[Provided data Boundary: Start]

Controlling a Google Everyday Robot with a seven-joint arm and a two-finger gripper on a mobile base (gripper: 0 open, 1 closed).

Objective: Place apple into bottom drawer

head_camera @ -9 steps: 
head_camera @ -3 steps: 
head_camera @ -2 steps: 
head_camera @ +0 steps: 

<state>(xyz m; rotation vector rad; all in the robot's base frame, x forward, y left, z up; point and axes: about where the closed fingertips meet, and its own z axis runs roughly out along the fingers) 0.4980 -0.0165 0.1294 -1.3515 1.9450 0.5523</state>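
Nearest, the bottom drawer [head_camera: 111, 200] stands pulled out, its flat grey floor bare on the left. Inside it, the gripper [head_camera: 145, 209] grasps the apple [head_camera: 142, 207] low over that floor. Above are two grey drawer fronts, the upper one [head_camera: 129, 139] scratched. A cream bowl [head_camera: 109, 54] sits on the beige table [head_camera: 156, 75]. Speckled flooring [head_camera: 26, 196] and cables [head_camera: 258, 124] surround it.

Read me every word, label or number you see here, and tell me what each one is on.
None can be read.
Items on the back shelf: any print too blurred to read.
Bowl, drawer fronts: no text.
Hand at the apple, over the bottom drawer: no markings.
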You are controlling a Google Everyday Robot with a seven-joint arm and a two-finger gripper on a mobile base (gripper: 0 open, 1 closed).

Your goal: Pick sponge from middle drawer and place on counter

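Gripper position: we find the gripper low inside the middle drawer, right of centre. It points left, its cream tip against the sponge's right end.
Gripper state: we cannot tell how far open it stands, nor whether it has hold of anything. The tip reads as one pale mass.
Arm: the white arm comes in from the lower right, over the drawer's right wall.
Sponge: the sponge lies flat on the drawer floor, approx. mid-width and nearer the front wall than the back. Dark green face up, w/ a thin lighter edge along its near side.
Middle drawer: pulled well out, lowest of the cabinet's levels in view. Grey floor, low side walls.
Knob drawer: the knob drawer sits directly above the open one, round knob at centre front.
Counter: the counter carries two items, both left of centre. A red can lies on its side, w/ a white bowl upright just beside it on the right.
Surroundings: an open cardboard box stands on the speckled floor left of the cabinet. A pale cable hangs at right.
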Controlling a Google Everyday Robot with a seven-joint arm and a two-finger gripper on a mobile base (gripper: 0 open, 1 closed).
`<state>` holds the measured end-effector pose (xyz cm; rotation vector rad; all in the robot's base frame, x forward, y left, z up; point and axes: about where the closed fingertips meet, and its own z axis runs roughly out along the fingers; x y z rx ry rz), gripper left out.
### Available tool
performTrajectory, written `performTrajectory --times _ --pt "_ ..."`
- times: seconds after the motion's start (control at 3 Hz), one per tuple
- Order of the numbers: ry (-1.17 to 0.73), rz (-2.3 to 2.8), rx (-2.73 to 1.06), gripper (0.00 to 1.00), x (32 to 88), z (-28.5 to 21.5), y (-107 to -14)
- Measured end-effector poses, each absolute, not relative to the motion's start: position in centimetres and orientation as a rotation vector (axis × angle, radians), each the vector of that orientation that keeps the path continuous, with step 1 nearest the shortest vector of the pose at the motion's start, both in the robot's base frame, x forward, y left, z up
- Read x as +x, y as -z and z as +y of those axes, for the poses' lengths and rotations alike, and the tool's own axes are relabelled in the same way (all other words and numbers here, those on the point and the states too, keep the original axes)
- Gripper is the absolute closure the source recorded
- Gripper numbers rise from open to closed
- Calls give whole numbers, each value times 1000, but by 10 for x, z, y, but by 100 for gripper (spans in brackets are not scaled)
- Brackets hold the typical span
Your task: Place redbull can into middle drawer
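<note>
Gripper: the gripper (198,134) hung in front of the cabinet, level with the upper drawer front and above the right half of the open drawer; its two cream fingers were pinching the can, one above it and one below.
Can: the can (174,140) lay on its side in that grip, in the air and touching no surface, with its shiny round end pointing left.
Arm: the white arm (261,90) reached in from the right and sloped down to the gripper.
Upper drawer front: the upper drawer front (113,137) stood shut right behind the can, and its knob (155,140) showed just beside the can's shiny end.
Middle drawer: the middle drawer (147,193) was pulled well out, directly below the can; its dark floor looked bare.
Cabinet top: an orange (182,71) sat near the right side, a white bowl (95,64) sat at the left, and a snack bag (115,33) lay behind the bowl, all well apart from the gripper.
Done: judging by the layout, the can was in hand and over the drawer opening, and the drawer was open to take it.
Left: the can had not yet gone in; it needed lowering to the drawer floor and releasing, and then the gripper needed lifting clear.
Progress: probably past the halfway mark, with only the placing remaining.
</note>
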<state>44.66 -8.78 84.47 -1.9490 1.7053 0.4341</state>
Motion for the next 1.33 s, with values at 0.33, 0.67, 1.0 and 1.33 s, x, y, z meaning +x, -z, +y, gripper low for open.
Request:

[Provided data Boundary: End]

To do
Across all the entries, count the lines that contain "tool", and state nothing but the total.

Worked solution
2